Uber Technologies Inc. will soon let customers hail robotaxis from Amazon.com Inc.’s Zoox in Los Angeles.
The ridesharing giant has reached a multiyear agreement with Amazon’s autonomous driving unit, Uber and Zoox said Wednesday.
Zoox vehicles will be available on the Uber app starting in Las Vegas this summer and Los Angeles, next year.
At launch, Uber riders will have the opportunity to match with a Zoox robotaxi on eligible trips. It’s the first time Zoox has partnered with a third party.
Uber and Zoox didn’t disclose revenue-sharing details or say whether Uber customers would be charged a fare for riding in a Zoox vehicle. (Zoox currently doesn’t levy a fee.)
Uber investors cheered the news, sending the company’s shares up 4.1% before markets opened in New York. Amazon’s stock rose less than 1%. Tesla Inc., which operates a limited robotaxi service, initially fell before paring its losses.
On Tuesday, the National Highway Traffic Safety Administration announced the opening of a public comment period on the commercial launch of Zoox’s steering-wheel-free robotaxi, a key step toward launching paid rides.
The market for autonomous ride-hailing and robotaxi services is heating up. Alphabet Inc.’s Waymo has the widest network of commercial service and runs 24/7, charging a fare in half a dozen cities in the US. The company currently provides about 400,000 paid rides per week across the six cities.

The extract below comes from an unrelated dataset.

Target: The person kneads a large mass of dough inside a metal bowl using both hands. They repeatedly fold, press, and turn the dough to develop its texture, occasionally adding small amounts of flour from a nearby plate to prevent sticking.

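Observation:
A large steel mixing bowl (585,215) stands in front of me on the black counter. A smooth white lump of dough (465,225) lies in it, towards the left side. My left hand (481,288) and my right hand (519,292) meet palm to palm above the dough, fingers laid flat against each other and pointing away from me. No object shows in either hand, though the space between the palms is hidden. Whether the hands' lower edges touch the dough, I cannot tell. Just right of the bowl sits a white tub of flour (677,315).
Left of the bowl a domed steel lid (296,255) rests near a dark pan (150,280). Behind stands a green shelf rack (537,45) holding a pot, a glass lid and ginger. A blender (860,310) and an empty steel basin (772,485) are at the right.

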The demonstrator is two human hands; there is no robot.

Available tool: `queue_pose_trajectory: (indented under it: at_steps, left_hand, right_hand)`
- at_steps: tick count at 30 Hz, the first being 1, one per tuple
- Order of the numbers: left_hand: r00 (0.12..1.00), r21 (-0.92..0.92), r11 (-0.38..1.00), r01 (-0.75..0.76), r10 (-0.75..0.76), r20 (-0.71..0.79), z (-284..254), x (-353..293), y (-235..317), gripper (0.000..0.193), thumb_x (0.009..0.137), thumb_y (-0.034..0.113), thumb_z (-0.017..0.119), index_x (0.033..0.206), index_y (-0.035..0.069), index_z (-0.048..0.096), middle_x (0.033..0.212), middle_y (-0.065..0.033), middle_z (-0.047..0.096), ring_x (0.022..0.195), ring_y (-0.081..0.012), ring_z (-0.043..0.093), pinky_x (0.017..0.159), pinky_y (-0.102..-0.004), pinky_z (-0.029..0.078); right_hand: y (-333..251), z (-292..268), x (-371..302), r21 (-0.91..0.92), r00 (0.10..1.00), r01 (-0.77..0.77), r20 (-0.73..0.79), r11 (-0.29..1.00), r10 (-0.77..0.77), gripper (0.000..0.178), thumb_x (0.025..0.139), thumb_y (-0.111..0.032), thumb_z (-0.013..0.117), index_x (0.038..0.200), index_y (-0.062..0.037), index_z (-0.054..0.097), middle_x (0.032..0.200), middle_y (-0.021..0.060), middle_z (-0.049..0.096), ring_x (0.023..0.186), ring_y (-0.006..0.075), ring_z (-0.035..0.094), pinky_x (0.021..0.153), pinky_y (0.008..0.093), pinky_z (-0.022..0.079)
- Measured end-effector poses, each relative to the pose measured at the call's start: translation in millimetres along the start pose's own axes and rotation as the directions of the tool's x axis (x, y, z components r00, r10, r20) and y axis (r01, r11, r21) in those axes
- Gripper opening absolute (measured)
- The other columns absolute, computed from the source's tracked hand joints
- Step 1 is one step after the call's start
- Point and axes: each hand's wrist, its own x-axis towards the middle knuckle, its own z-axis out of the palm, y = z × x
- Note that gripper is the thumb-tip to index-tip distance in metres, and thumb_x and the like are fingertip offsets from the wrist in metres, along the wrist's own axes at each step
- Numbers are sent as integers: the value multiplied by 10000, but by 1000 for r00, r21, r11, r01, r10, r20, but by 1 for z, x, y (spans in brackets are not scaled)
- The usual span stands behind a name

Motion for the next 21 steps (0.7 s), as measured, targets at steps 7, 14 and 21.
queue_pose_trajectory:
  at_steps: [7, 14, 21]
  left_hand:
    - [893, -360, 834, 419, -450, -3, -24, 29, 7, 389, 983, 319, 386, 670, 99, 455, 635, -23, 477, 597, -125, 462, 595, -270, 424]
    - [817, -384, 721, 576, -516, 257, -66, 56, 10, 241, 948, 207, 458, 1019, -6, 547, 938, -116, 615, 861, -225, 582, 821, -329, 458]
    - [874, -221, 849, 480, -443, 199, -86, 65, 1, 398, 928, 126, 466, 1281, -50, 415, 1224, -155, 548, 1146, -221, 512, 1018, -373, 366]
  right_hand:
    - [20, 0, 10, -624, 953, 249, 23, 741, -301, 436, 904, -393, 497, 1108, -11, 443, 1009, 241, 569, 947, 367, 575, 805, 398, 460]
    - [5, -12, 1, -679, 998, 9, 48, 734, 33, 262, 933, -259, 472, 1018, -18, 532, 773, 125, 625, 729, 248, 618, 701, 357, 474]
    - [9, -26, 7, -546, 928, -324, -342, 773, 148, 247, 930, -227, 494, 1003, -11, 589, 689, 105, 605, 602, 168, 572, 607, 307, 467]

By contrast Zoox, acquired by Amazon in 2020, has been more cautious and careful to deploy a service on public streets. It has a purpose-built robotaxi with inward-facing seats and no steering wheel, pedals or other driver controls.
Zoox already runs a limited driverless service on the Las Vegas strip and in San Francisco, while conducting trials in other US cities. Testing is done with retrofitted Toyota sport utility vehicles, with driver controls and often a safety driver behind the wheel.
Zoox will continue to operate a service through its app in Las Vegas and, later Los Angeles, even after Uber starts offering rides.
Uber already arranges Waymo rides on its app in Austin, Atlanta and Phoenix. But the ride-hailing giant also competes with Waymo, which has been expanding its own service into more US cities — a development that has some Wall Street analysts questioning Uber’s future as a market leader.
The Zoox partnership could provide fresh validation for Uber’s bid to become the leading aggregator of robotaxi services and a commercial partner for companies developing self-driving technology.
Uber has more than 20 autonomous partnerships in the US and abroad, mainly in the Middle East. It has so far made no new announcements with Waymo to expand in more cities beyond Phoenix, Austin and Atlanta. But Uber plans to deploy robotaxis in more than 10 cities this year with other partners, including Lucid Group Inc., Wayve Technologies Ltd. and Baidu Inc.
Ludlow and Lung write for Bloomberg.